Known for its distinctive "gobble-gobble," rather than melodious songs, the turkey does not belong to the order of songbirds (Passeriformes--which accounts for about half of all living bird species). Neither does the chicken, quail, pigeon, or dove. For these birds, and many others not in the songbird suborder, vocal behavior appears to be inborn, not learned. When deafened as nestlings, birds like these go on to develop normal "gobbles," "clucks," and "coos" as adults.

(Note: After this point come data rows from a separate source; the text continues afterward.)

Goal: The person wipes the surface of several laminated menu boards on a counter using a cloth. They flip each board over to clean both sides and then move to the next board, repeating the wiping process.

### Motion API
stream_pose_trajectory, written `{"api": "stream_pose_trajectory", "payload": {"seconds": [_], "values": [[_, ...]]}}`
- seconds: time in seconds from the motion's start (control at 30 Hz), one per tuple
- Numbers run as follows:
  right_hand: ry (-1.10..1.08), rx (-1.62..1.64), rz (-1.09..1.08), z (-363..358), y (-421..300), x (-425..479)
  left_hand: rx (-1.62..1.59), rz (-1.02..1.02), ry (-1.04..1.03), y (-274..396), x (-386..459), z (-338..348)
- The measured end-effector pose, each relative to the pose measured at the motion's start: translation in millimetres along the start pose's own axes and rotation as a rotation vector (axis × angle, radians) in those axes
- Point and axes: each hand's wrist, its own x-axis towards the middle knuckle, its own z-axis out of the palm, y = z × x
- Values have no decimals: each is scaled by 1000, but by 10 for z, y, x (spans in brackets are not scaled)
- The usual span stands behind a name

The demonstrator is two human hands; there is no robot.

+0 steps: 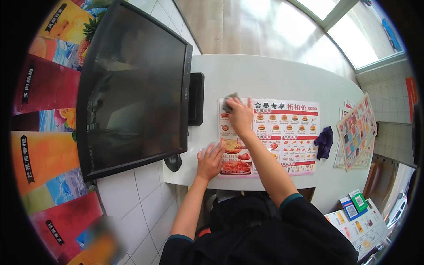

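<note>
My right hand presses a crumpled grey-green cloth on the upper left corner of a printed food menu sheet. The sheet lies flat on the white counter. My left hand rests with its fingers spread at the sheet's left edge, holding nothing. A crumpled dark purple cloth lies at the sheet's right edge.
A black monitor on its stand is at the left, with a black computer mouse below it. Further menu sheets lie at the right. Cards with printed codes stand at the lower right.
</note>
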Motion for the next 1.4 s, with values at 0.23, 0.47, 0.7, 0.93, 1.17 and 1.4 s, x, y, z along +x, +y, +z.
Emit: {"api": "stream_pose_trajectory", "payload": {"seconds": [0.23, 0.47, 0.7, 0.93, 1.17, 1.4], "values": [[63, -48, -31, -157, 367, -110, 30, 9, 11, -10, -36, -18], [23, -55, -134, 137, 76, 0, 19, 12, 18, 34, 26, -9], [-44, -7, -135, -116, 278, -268, 41, 17, 19, 6, -16, -23], [10, 268, -142, -896, 538, -526, 46, 33, 13, -11, -26, 6], [486, -743, 702, -1741, 2196, -1271, -22, 31, 3, 33, 26, -36], [520, -749, 727, -2377, 2463, -1422, 2, 32, 15, 19, -3, -13]]}}
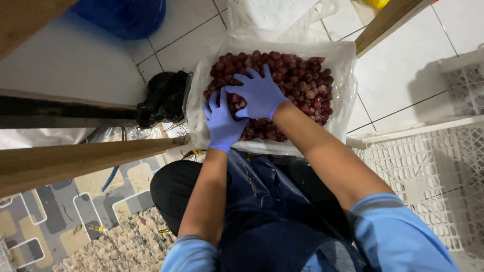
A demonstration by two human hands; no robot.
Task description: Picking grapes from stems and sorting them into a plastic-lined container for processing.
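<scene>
Grapes (297,75), dark red and loose, fill a box lined with clear plastic (343,60) in the upper middle of the frame, and both our hands are inside it. We wear thin blue gloves. Our right hand (258,93) lies flat on top of the fruit with the fingers spread wide, pressing on the grapes and closing around nothing. Our left hand (222,123) is just beside it, lower and more to the left, with the fingers curved down into the grapes; whether they grip any of them, we cannot tell. The two hands almost touch each other. To the left of the box we see a black plastic bag (164,98) on the white tiled floor (398,65). At the right edge of the frame stands a white plastic crate (428,171) with a lattice wall. At the left side a brown wooden board (75,161) crosses the frame above a patterned mat (50,216).
</scene>
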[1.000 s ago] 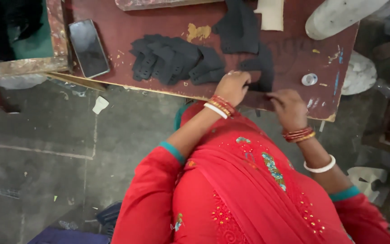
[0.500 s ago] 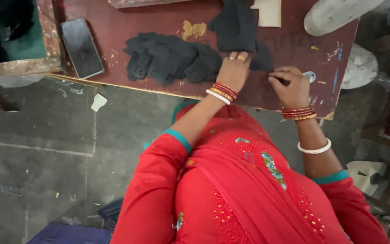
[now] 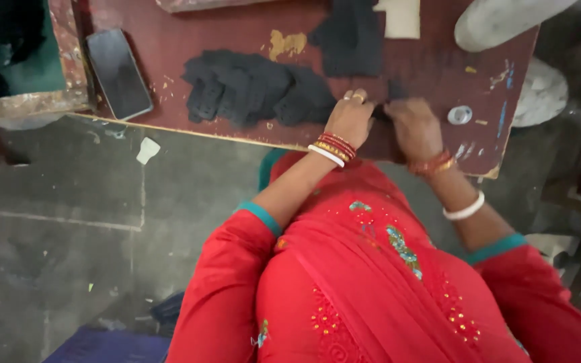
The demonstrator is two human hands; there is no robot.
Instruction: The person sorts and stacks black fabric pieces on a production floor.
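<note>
A: Quick pass, left to right. Phone (image 3: pixel 118 72) lies far left of both hands, on the bench (image 3: pixel 237 27). Black pile (image 3: pixel 253 93) sits just left of the left hand (image 3: pixel 350 119).

B: Left grip?

A: Fingers curled down, pressing on a small black piece (image 3: pixel 379 111) at the bench's near edge. Looks like a pinch; can't tell how tight.

B: Right hand (image 3: pixel 413 126)?

A: Just right of it, touching the same piece from the other side. Blurred, so its grip can't be told for sure. Small round cap (image 3: pixel 460 115) lies just right of that hand.

B: Tip for the step?

A: I'd judge both hands should stay close on the piece, left pinning it flat, right working the edge, and keep it off the pile so nothing snags.
</note>
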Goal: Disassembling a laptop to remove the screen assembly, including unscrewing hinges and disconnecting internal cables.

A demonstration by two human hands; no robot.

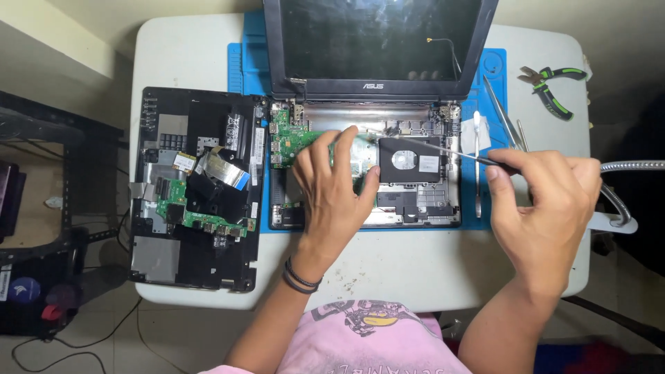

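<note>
While your left hand (337, 187) lies flat with fingers spread on the exposed base of the opened laptop (365, 166), pressing on the green circuit board (294, 138), your right hand (547, 208) is closed around the handle of a thin screwdriver (443, 149), whose shaft slants up and left so that the tip sits near the top edge of the black drive bay (410, 161), just beside your left fingertips. The laptop rests on a blue mat (495, 76) in the middle of a white table (415, 263), its dark screen tilted back toward the far edge. To your left, touching the laptop's side, lies the removed black bottom cover (194, 187) with a smaller green board on it; it reaches out to the table's left edge. To the right, a pair of tweezers (504, 118) lies along the mat's edge, and green-handled pliers (554, 86) sit near the far right corner. A bare strip of table runs along the near edge, in front of your wrists.
</note>
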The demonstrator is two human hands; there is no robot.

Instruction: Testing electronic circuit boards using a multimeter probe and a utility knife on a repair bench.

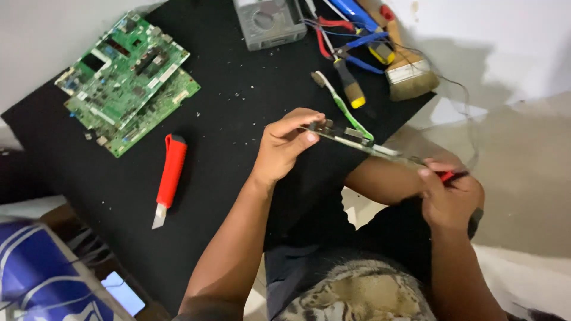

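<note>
A person's left hand (284,144) pinches a narrow circuit board strip (351,138), fingers closed on its end, holding it above the edge of the black bench (238,178). The right hand (449,199) is curled tight around a red-handled tool (447,176). A red utility knife (171,178) and green circuit boards (128,80) lie on the bench.

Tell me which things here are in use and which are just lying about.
In use: left hand holding a narrow circuit board; right hand gripping a red-handled tool at the board's end.

Lying about: green boards, red knife, toothbrush, meter, brush, screwdriver, pliers, black mat.
</note>
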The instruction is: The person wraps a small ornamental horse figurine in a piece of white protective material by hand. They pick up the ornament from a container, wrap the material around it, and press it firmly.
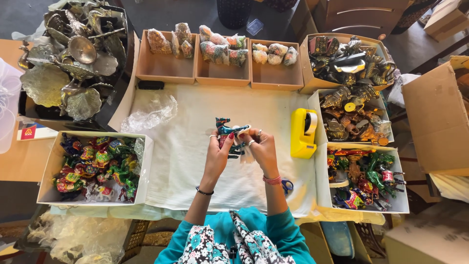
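Observation:
Over the middle of a white cloth (195, 171), both my hands hold a small painted animal figurine (225, 129), dark blue with red and teal. My left hand (218, 152) grips its lower body. My right hand (262, 146) pinches a strip of pale wrap or tape (241, 128) against the figurine's back. A black bangle is on my left wrist and a pink band on my right. The figurine's legs are partly hidden between my fingers.
A yellow tape dispenser (303, 133) stands right of my hands, blue scissors (287, 185) by my right wrist. White boxes of painted figurines sit at left (49, 193) and right (320, 181). Wooden trays (166, 73) of wrapped pieces line the back; silver metalware (73, 54) fills the far left.

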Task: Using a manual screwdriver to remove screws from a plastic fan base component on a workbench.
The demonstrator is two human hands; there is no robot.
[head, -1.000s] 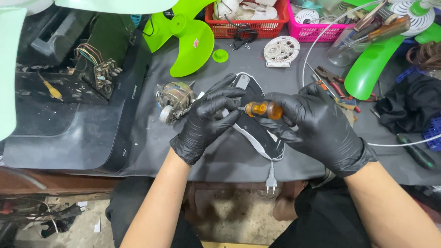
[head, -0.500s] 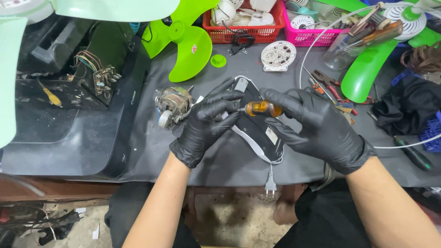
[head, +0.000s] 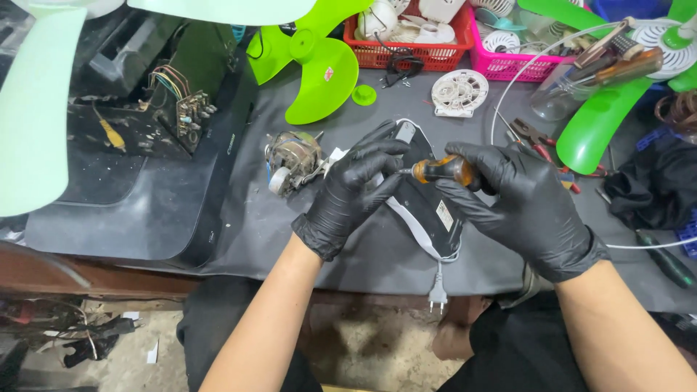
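Note:
Both my hands wear black gloves. My right hand (head: 519,207) grips a screwdriver with an amber handle (head: 443,171), its shaft pointing left. My left hand (head: 352,190) rests on a black oblong device (head: 425,196) and its fingertips meet the screwdriver's shaft. The device lies on a dark grey mat (head: 261,232). A white cord loops around the device and ends in a plug (head: 436,294) hanging over the front edge. A small electric motor (head: 290,161) sits just left of my left hand.
Green fan blades (head: 316,69) lie at the back, a second green blade (head: 595,127) to the right. Red (head: 421,43) and pink (head: 519,65) baskets hold parts. A white round grille (head: 459,92), pliers (head: 537,141), a circuit board (head: 185,112) and a green-handled tool (head: 664,261) lie around.
My hands and the screwdriver stay on the device; they have only shifted slightly. The view has tilted a little.

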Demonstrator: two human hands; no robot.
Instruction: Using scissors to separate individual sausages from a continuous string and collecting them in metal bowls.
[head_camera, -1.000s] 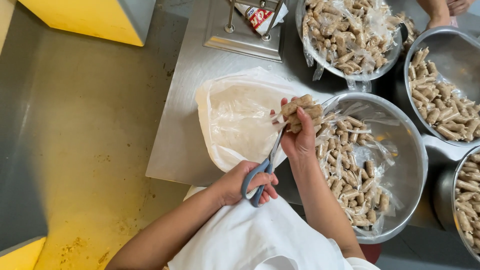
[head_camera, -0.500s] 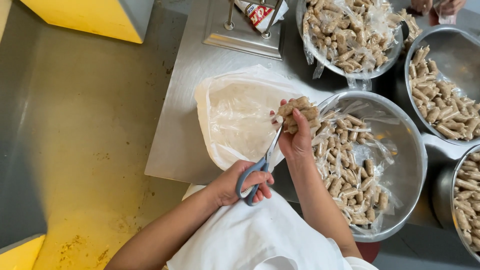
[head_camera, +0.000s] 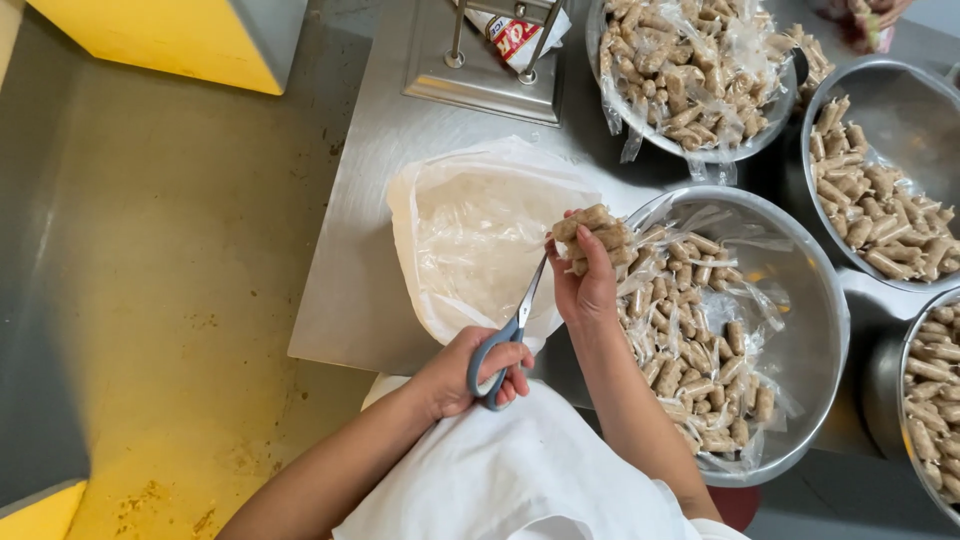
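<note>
On the steel table (head_camera: 400, 150), scissors (head_camera: 508, 333) are gripped in the left hand (head_camera: 462, 375); wrapped sticks (head_camera: 592, 232) are pinched by the right hand (head_camera: 585, 285) near the blades.

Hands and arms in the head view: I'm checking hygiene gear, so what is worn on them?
Nothing shows on either: the left hand and right hand are gloveless, with forearms uncovered, no rings, watch or sleeves visible. A white garment covers the body.

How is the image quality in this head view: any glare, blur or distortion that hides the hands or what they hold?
Head view: both hands sharp, the left hand on the scissors, the right hand gripping a wrapped bundle. Soft glare on the steel table and the near bowl; clear wrap glints. Edges bend slightly, wide-angle. No motion blur.
</note>
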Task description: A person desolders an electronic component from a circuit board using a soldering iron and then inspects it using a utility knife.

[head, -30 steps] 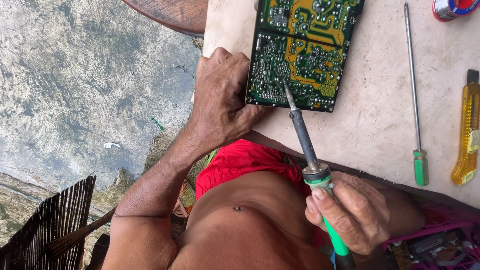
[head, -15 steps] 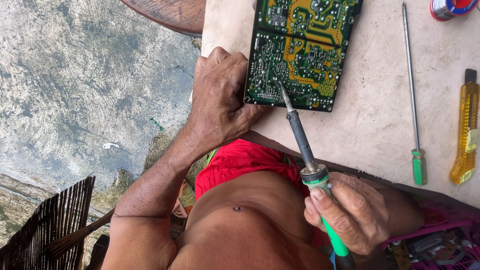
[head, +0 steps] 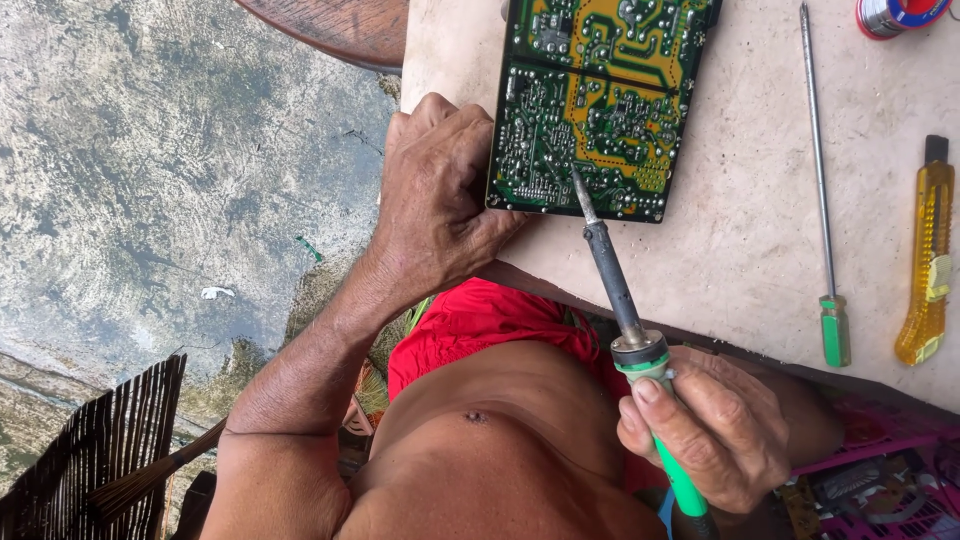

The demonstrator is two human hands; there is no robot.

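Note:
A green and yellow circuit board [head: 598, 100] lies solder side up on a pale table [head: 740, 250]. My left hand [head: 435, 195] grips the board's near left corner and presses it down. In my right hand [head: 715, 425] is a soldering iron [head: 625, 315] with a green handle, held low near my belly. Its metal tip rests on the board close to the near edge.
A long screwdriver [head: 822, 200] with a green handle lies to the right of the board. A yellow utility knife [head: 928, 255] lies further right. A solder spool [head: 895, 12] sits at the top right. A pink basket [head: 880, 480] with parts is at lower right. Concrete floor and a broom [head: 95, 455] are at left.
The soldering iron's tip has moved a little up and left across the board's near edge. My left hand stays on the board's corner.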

U is for Use It or Lose It

Humans have a "critical period" for learning our native language, studies show; by adolescence, our ability to learn new languages closes off, in part because we lose our sensitivity to phonetic contrasts from nonnative languages. (While an American 6-month-old can easily differentiate the English "da" from the softer Hindi "da," an adult finds this task more difficult.) So, too, for song sparrows and swamp sparrows, birds that look very much alike yet have very different songs. Though often raised within earshot of one another, they tend to form early memories only for their own species' song.

V is for Volume

Brain volume that is. Just as birdsong varies with the season (male songbirds sing most frequently in the spring, during mating season), so does the volume of song nucleii. In one study of canaries, the high vocal center in the brain was 99 percent larger in the spring than in the fall. Do seasonal changes in the brain involve the formation of new nerve cells? While it's long been thought that new neurons are not produced in adulthood, recent studies suggest that new neurons do form, on a seasonal basis; in a study of canaries, new neuron development was highest in October, a time when these birds are learning new songs.

W is for Wingstroking

When female cowbirds are particularly pleased by the song of a male, they move their wings rapidly to and fro in appreciation-- the avian equivalent to batting the eyelashes. Such feminine wiles have an effect on male cowbirds, who are more likely to repeat the songs that receive such a reaction. This is further evidence that songbirds are "action-based" learners--their social experiences influence which innate songs will be crystallized and produced in adulthood.

X, Y, Z is for Zebra Finch

While male zebra finches sing up a storm, their female counterparts are essentially mute when it comes to song. This striking difference between the sexes makes the zebra finch a natural choice for researchers looking at the relationship between brain and behavior.